Commentary

What the Traffic Will Bear

Want the fast lane? Pay for it

Driving on the nation’s highways has nearly doubled over the past two decades, while road capacity has increased only 5%. No wonder we’re stuck in traffic. Yet we can cut down on congestion by building more roads and imposing tolls. Sure, you’re probably having a road-rage moment at the prospect of forking out billions in taxes and tolls. But this can work without broad taxes if we shift to a market-based toll system.

Two innovations point the way. The first is technology that permits fully automated toll collection at highway speeds. This is usually done via dashboard-mounted electronic toll tags read by an overhead gantry at 65 miles per hour. Your toll charge is deducted from a prepaid account. If you don’t want an account, video equipment can read your license plate and send you a monthly bill.

That technology makes possible the other innovation: market pricing for roadways used to bring demand and supply into balance at rush hour. Nearly a decade of experience on two California express-lane projects, one in Orange County and the other in San Diego, has shown that we can prevent overload by finely tuned pricing, limiting traffic to what the roadway can bear.

Drivers in California can buy a 65mph trip in a limited access lane at rush hour, if they value it highly enough. At the busiest times the price can exceed $6 to go 10 miles. That may seem expensive, but saving 20 minutes can be worth it, even to people of modest means, like a working mother racing to pick up her child from day care before a late fee of $20 kicks in. By installing a toll tag on your dashboard, you get congestion insurance-the knowledge that on those days and at those times when you really need to get somewhere on time, you have an alternative to the gridlocked freeway.

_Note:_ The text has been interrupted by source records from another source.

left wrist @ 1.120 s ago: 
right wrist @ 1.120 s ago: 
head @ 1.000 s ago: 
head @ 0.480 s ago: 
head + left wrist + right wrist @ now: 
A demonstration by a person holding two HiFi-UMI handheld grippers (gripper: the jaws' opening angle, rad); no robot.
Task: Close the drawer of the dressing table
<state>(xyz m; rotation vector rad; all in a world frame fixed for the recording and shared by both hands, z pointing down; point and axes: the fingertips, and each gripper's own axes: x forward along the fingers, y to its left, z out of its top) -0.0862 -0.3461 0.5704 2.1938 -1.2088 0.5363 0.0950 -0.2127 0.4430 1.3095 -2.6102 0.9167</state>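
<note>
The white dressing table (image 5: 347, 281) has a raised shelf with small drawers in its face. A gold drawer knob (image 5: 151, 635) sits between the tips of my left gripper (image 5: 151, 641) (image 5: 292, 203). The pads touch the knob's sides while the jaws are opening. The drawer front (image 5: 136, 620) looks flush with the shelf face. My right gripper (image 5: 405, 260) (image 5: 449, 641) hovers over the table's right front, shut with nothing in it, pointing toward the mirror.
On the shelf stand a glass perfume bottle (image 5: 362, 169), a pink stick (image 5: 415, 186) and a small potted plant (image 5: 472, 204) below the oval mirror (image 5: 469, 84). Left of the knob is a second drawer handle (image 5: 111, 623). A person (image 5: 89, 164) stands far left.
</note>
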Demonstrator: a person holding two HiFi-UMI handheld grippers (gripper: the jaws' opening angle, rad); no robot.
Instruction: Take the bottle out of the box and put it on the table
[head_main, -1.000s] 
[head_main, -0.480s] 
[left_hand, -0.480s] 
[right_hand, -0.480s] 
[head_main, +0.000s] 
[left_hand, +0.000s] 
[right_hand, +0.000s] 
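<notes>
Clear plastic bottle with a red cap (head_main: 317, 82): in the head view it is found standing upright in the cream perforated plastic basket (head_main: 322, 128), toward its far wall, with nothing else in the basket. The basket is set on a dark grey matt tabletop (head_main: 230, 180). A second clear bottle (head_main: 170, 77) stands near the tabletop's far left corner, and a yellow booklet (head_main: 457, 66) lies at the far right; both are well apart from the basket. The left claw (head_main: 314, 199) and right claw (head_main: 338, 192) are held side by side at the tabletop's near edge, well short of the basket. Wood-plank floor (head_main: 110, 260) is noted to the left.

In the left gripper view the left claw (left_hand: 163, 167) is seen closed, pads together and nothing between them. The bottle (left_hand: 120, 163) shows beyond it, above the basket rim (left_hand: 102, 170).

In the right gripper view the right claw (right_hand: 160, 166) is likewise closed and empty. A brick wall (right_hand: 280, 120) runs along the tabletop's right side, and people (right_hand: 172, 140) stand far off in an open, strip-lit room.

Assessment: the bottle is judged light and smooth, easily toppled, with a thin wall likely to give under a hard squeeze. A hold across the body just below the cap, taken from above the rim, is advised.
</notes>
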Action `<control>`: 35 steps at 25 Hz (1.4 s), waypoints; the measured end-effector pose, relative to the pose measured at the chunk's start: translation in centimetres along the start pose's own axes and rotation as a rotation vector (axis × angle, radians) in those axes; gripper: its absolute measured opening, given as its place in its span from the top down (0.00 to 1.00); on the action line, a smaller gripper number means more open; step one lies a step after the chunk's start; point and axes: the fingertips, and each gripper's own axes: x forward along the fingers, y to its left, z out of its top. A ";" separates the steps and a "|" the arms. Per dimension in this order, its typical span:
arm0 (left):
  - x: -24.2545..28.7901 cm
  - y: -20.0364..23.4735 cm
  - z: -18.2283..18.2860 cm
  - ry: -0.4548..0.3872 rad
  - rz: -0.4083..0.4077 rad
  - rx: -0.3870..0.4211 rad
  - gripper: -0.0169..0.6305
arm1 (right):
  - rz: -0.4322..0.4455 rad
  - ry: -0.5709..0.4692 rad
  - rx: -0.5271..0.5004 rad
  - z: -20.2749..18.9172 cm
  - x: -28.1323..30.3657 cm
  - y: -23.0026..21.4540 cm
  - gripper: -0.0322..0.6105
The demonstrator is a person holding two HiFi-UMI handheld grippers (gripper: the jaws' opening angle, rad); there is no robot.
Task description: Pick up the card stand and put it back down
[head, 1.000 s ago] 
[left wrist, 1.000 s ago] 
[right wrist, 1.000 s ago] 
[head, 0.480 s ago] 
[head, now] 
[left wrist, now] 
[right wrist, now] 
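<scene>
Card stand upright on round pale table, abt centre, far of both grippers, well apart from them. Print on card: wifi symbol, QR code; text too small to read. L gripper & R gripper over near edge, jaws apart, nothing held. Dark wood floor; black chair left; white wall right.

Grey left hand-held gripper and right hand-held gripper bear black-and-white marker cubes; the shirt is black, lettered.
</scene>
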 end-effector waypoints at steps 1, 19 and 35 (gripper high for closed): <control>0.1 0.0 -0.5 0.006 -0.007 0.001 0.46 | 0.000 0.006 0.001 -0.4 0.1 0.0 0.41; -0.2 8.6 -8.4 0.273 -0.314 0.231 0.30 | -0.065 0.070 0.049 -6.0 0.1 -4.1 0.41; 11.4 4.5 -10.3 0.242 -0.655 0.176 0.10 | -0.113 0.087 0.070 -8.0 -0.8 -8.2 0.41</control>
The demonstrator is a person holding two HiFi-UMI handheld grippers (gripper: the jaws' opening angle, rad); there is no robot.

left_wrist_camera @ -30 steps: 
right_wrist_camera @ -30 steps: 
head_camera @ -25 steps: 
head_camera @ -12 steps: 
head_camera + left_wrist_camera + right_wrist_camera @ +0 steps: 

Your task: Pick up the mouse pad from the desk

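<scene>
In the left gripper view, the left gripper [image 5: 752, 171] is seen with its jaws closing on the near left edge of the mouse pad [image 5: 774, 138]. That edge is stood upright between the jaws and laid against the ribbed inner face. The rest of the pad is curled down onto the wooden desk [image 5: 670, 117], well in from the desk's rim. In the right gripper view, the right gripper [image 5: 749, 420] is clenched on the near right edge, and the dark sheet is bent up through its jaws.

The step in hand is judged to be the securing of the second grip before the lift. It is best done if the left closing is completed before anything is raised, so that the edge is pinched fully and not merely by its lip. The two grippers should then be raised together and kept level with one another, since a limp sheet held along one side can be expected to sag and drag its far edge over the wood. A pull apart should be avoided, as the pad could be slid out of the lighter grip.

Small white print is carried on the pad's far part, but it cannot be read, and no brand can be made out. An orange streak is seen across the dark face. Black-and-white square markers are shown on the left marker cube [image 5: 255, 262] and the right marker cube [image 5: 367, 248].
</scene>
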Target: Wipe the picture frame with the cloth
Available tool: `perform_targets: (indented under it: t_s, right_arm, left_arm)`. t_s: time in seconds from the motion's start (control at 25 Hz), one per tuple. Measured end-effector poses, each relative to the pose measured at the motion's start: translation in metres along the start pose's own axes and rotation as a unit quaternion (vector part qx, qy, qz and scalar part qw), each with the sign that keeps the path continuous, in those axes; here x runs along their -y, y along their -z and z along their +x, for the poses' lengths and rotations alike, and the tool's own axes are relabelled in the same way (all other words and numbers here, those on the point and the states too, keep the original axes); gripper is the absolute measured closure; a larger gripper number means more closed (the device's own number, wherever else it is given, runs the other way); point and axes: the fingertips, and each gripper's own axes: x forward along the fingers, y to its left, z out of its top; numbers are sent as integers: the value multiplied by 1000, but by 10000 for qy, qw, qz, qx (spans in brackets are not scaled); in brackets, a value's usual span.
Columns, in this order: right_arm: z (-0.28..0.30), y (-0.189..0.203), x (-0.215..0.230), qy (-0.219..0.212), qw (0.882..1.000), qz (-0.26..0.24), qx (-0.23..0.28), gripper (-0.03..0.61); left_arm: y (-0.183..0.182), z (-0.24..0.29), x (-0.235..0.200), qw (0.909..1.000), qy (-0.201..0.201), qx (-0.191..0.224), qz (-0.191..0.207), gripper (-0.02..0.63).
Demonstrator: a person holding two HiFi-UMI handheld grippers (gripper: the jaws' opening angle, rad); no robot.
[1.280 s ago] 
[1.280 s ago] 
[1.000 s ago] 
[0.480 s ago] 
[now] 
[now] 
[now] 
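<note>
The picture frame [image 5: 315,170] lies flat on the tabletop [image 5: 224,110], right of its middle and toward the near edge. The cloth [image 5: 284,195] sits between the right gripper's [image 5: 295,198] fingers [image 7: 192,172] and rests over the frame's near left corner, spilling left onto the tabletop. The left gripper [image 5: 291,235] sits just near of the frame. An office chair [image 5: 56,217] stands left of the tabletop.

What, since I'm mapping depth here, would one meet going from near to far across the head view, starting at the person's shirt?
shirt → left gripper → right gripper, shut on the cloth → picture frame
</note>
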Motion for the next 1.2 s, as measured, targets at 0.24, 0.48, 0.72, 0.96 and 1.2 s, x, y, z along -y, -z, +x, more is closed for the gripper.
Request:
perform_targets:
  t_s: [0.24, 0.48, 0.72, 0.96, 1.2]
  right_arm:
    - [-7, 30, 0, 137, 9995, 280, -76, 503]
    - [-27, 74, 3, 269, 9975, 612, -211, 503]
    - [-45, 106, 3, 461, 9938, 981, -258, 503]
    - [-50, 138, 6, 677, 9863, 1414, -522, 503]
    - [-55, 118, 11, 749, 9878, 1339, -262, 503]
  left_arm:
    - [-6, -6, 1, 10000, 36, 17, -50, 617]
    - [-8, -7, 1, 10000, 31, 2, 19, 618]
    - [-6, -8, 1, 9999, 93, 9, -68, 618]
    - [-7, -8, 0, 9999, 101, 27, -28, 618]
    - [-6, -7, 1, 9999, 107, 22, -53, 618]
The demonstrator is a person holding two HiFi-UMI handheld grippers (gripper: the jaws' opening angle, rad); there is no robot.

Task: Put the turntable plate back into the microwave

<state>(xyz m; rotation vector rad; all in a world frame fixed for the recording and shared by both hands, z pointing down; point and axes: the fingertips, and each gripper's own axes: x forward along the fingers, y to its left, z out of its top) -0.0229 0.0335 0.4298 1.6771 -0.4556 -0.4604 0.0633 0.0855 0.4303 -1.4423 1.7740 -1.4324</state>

Addressing congestion this way deals with both the demand for and the supply of roadway space. Charging a market price sends a signal to commuters that roadway space is a scarce and valuable commodity at rush hour. Faced with this information, some will pay the price and travel just as before, but others may decide to wait until later in the day when the price is lower (or zero) or take mass transit. That reduces rush-hour demand on roadway space.

The premium price chargeable at rush hour creates a revenue stream that can be used to issue bonds (as with conventional toll roads) that can pay for some or all of the cost of building the new high-price express lanes. This is exactly what happens in other networked utilities, like electricity or telecommunications, when demand runs ahead of supply. It only seems novel in this situation because government has run highways on a non-market basis for so long.

The logic of this approach implies that if we could, we should shift the entire highway system to market pricing, but that is not politically feasible. Drivers pay user taxes dedicated to transportation, so they staunchly oppose being asked to pay tolls in addition to gas taxes. But as the benefits of voluntary new congestion-relief lanes have been demonstrated in California, highway user groups have been warming up to the idea, supporting the recent congressional bills to add electronically tolled fast lanes to interstate highways.

Indeed, the good news is that the two California express-lane projects have sparked nationwide interest. Many cities, from Atlanta, Denver and Houston to Miami and Minneapolis, are converting or building roadways for use as market-priced express lanes, with electronic variable pricing. Generally, higher-occupancy vehicles (including transit buses) will continue to use the special lanes at no charge. Both houses of Congress have endorsed the idea of adding priced lanes for another six years to congested interstates as part of the reauthorization of the federal transportation program.

Over the next two decades we may see entire networks of value-priced express lanes added to congested urban expressways. And a portion of these lanes would be reserved for express bus service. Although we may not be able to build our way out of congestion, we can price our way out of it.

Robert W. Poole Jr. is director of transportation studies and founder of the Reason Foundation.